The Byzantine Astrolabe

I can’t reconstruct how I came across this page, but now that I have I can’t let it go without some comment. A search for the pair of terms “Brescia astrolabe” or “Byzantine astrolabe” gives as the second result a link to a Wikimedia page, Byzantine astrolabe at Brescia, 5th century AD (reconstruction).jpg

Some Wikimedia user thinks this astrolabe is a reconstruction of a 5th-century instrument. It’s not.

A quick point: this astrolabe is not a reconstruction of a “5th-century” astrolabe. The Byzantine astrolabe now in City Museum in Brescia is from the 11th century. It’s dated 1062, to be precise.

I wonder: the user who uploaded the image claims it was taken at The Technology Museum in Thessaloniki.

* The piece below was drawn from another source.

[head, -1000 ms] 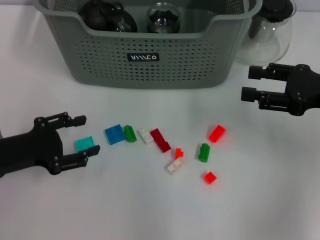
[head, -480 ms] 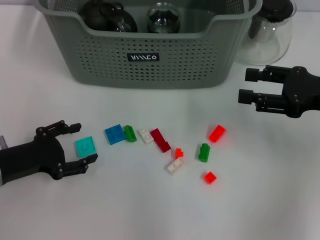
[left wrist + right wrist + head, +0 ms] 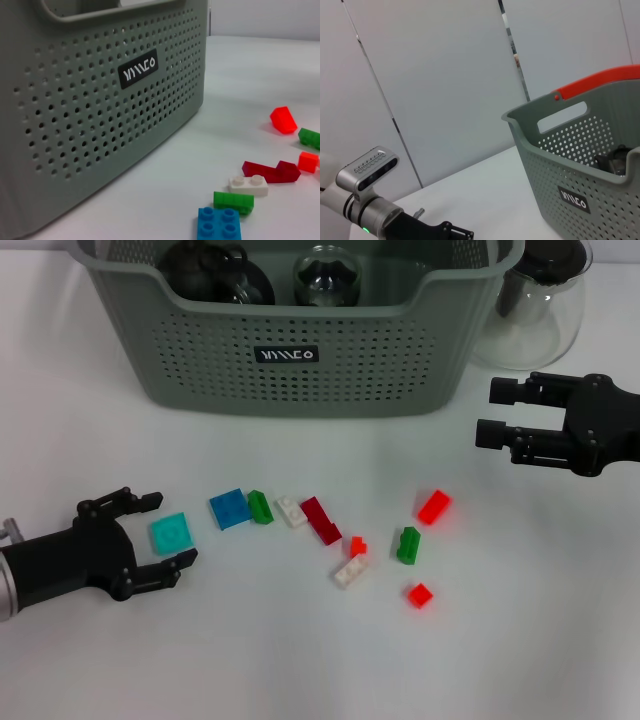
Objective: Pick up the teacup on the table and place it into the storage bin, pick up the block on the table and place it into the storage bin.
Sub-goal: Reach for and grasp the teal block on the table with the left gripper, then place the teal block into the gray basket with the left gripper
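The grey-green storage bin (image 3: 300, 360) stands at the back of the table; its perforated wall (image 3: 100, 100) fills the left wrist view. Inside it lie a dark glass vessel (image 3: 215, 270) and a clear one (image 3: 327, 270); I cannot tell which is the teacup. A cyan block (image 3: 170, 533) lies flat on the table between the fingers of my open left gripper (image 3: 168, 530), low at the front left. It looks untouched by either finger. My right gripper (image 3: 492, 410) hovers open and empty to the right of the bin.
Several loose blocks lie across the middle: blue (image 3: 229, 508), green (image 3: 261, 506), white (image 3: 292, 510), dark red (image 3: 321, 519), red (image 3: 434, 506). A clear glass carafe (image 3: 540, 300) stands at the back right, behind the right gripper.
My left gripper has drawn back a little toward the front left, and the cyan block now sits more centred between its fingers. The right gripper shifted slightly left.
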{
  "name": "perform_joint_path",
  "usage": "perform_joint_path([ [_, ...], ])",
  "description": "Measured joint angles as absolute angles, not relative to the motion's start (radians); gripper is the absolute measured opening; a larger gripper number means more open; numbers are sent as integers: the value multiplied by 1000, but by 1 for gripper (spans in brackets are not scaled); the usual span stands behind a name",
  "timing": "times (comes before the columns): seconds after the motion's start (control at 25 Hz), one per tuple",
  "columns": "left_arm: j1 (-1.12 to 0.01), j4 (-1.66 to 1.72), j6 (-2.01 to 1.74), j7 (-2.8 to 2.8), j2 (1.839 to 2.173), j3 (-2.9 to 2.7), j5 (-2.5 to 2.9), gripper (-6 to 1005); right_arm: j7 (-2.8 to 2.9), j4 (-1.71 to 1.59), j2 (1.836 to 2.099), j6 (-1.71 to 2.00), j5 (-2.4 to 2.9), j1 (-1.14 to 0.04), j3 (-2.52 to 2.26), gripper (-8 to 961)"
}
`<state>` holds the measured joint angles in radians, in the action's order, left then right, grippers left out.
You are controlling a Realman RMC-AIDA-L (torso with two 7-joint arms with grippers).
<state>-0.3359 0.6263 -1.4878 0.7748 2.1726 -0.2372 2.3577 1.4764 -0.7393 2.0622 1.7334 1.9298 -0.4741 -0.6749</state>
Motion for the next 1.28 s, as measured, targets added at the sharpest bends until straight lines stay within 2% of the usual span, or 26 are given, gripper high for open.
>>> perform_joint_path([
  [0.4, -333, 616, -1464, 775, 2174, -236, 2356, 824, 1477, -739, 2062, 1733, 1931, -474, -678, 727],
  [0.52, -335, 608, -1450, 774, 2174, -236, 2356, 625, 1477, -739, 2062, 1733, 1931, -474, -678, 726],
  [0.72, -338, 597, -1437, 774, 2174, -236, 2357, 530, 1477, -739, 2062, 1734, 1931, -474, -678, 726],
  [0.96, -334, 609, -1447, 784, 2172, -228, 2354, 521, 1477, -739, 2062, 1735, 1930, -474, -678, 726],
  [1.16, -330, 631, -1480, 793, 2172, -222, 2352, 404, 1479, -739, 2061, 1735, 1927, -474, -678, 726],
  [1.28, -330, 668, -1553, 845, 2168, -214, 2352, 404, 1479, -739, 2061, 1736, 1927, -474, -678, 726],
])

Did the museum mislabel this display? Did the Wikimedia user misread/mislabel the file? I could not find a page for this astrolabe (I assume it is part of the Ancient Greek Technology) so I can’t determine if the museum is to blame here. The Wikimedia user claims to be a native Greek speaker, so misreading the label might surprise me. But who knows.

I assume the reconstruction is somewhere in this gallery at The Technology Museum in Thessaloniki.

In any case, if want to know more about the Brescia astrolabe you should download David King’s thoughts on this astrolabe, Byzantine Astrolabe of 1062. Or read O.M. Dalton’s old but still very reliable essay, The Byzantine Astrolabe at Brescia (1926). Regrettably, there are no high-resolution images of it on the internet, so you’ll just have to travel to Brescia to see it. In the mean time, here is (a copy) of the image from Dalton’s essay.

The front of the Byzantine astrolabe (from Dalton’s essay).